● Work item: Look below for the lines from the one with "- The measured" to the one with "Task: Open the", and copy exactly those lines, both ends included.

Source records
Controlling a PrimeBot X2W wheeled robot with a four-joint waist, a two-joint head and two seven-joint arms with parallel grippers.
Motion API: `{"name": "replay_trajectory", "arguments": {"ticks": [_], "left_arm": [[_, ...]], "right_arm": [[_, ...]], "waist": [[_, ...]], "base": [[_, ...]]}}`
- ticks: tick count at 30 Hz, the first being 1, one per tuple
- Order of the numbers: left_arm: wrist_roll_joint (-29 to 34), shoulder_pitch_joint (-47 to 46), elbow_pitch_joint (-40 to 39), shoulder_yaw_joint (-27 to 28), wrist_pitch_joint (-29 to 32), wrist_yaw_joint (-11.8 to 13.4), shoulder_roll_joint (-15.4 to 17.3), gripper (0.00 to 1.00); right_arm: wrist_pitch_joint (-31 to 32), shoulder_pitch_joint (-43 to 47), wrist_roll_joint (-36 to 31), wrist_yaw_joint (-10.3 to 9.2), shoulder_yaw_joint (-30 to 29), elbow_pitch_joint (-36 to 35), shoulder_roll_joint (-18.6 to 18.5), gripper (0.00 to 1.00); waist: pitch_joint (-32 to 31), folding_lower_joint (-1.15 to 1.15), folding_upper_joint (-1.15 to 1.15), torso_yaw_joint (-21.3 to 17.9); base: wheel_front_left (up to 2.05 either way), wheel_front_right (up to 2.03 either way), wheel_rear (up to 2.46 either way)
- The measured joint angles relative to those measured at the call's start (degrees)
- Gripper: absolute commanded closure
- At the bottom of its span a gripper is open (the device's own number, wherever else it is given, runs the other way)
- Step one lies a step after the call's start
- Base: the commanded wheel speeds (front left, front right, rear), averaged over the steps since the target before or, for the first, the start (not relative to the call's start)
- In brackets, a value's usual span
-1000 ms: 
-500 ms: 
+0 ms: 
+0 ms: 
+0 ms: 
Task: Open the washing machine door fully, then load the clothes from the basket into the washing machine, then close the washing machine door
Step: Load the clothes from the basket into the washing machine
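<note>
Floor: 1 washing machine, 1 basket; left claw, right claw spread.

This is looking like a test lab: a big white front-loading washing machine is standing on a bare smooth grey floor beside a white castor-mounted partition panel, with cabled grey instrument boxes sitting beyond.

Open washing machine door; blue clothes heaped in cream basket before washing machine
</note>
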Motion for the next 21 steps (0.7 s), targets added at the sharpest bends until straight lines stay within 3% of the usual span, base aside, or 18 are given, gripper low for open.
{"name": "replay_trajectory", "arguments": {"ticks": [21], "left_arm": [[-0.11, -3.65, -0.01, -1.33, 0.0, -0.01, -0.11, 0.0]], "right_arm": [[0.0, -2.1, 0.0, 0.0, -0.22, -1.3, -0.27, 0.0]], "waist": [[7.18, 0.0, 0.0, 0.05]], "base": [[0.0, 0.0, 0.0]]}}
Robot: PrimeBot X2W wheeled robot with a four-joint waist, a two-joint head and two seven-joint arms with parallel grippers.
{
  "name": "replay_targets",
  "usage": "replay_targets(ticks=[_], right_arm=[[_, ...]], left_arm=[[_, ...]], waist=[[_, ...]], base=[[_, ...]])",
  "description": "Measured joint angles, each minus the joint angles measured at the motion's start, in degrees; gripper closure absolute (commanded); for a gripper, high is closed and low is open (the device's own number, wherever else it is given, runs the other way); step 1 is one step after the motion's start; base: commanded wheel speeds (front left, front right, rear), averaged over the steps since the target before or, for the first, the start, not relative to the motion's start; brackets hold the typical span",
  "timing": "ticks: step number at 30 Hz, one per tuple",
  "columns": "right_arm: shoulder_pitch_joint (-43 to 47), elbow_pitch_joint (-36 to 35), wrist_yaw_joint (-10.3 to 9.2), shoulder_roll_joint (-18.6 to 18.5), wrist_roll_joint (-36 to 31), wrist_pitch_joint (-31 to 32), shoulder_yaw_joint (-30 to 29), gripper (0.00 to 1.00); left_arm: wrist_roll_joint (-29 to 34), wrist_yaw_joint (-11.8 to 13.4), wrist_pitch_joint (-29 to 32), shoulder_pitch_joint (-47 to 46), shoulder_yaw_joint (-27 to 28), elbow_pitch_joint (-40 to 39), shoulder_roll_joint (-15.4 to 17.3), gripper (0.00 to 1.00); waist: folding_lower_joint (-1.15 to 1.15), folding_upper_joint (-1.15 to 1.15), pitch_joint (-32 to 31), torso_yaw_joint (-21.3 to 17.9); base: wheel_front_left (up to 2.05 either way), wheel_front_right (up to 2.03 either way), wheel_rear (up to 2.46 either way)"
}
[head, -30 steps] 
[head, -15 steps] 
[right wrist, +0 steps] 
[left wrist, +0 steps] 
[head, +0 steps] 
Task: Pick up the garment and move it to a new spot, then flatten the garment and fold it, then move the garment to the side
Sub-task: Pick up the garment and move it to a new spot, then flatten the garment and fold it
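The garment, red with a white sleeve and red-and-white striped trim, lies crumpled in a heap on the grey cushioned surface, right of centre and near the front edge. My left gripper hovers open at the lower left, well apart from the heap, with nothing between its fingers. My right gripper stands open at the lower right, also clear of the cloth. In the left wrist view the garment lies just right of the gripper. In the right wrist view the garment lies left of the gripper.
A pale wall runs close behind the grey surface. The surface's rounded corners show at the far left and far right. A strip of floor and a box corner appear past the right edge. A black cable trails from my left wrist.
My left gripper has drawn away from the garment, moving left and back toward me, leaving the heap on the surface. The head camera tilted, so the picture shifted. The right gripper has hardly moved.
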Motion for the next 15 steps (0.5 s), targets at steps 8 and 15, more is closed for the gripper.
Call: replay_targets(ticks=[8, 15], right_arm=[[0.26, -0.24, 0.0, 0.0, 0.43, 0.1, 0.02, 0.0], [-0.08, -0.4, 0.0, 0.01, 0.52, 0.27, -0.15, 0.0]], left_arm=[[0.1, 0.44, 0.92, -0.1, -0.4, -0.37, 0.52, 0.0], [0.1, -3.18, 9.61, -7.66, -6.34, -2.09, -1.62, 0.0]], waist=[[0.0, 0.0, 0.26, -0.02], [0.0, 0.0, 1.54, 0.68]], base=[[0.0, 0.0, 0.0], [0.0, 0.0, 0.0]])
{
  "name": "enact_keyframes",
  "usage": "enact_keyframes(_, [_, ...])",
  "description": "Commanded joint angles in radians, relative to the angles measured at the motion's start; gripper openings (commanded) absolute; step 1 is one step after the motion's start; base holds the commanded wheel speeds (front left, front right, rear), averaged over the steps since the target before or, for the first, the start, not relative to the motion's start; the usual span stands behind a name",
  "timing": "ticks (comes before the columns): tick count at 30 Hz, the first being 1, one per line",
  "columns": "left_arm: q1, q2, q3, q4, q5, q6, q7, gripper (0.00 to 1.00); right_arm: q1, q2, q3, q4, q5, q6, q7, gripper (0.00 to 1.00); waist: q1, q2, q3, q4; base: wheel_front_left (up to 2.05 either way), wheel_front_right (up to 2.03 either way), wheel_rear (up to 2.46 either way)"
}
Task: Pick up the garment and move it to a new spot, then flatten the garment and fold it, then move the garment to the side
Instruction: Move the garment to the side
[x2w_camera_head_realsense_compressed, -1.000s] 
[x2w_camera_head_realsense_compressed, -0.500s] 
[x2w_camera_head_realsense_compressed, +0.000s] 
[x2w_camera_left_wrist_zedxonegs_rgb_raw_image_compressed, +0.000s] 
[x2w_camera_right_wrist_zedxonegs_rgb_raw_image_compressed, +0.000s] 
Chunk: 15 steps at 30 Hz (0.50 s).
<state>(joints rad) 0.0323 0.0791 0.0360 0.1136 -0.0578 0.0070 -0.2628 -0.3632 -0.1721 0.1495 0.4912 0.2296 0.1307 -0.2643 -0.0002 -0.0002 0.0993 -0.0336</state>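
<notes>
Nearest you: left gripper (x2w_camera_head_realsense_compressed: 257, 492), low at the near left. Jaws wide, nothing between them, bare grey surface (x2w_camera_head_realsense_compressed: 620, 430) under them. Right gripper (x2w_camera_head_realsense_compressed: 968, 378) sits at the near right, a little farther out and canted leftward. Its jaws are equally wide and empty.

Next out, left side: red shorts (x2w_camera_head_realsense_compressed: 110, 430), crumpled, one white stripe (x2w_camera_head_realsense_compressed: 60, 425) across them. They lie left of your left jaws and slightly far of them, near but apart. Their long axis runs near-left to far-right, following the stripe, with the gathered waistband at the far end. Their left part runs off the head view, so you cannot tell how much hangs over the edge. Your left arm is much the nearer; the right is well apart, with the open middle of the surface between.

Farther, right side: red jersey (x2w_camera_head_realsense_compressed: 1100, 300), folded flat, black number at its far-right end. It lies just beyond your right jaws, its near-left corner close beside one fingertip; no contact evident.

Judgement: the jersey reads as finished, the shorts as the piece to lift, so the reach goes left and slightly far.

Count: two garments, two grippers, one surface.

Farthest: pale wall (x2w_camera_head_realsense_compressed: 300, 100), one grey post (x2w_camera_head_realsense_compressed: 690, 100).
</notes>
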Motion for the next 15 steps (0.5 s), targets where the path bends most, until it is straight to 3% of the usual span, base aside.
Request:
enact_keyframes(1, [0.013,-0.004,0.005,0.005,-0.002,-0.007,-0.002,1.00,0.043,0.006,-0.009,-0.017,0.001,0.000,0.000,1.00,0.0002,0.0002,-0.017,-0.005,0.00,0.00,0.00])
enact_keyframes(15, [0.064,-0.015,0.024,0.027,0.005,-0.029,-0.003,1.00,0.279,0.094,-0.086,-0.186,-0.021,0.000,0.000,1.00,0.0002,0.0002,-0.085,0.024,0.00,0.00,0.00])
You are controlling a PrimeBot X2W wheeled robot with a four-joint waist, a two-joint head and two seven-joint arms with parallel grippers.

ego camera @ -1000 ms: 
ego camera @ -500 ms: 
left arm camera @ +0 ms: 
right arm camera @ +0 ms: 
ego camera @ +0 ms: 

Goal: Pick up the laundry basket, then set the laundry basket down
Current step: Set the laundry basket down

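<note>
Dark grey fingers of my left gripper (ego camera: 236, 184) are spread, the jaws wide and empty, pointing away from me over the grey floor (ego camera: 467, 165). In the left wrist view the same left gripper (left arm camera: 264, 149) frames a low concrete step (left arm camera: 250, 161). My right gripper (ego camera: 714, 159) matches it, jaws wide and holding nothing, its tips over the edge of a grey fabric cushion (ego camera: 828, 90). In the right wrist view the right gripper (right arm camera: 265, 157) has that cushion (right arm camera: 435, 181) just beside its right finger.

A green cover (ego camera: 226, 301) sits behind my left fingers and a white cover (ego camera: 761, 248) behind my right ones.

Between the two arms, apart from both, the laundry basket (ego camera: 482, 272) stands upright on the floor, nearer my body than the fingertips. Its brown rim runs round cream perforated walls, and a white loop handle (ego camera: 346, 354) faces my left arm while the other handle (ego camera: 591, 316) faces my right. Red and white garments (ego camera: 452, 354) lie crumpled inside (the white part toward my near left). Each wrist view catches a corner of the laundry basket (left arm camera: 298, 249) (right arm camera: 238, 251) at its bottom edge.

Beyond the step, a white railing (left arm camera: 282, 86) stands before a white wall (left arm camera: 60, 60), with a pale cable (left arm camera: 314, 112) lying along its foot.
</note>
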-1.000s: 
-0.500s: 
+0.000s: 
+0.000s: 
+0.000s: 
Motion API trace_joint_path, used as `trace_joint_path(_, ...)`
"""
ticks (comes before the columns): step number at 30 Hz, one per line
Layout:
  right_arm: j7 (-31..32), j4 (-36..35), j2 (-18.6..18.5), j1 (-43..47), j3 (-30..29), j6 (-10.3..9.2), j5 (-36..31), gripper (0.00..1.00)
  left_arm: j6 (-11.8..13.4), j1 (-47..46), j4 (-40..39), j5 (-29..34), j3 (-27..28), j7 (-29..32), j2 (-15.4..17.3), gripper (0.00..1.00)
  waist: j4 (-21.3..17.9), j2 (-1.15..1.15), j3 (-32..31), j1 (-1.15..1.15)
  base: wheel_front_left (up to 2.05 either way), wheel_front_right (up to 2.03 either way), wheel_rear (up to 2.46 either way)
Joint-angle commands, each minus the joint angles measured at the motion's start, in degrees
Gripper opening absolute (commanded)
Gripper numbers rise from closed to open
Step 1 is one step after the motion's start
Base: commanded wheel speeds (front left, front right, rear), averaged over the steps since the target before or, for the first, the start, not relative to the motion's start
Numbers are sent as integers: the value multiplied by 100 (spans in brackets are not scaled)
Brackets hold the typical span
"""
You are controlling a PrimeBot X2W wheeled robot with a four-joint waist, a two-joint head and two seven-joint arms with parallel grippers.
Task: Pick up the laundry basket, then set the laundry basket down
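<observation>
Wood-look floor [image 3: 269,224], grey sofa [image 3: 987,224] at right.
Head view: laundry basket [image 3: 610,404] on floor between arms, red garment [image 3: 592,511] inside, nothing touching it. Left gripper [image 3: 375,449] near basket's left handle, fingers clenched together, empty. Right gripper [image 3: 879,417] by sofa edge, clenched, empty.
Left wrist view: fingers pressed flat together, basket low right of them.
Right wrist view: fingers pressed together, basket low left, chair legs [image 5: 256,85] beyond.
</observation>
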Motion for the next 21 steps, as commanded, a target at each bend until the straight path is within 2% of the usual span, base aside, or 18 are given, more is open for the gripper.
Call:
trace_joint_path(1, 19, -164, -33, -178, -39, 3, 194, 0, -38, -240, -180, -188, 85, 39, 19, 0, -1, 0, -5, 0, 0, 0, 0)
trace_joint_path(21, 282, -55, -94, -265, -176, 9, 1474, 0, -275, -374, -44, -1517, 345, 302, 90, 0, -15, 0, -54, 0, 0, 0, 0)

● Task solution:
- The measured joint angles relative to those measured at the call's start (degrees)
- Gripper: absolute commanded closure
- At the bottom of its span a gripper is open (the device's own number, wherever else it is given, runs the other way)
- Step one lies a step after the call's start
- Base: the commanded wheel speeds (front left, front right, rear), averaged over the steps since the target before or, for the first, the start (not relative to the call's start)
- In brackets, a value's usual span
-1000 ms: 
-500 ms: 
+0 ms: 
+0 ms: 
+0 ms: 
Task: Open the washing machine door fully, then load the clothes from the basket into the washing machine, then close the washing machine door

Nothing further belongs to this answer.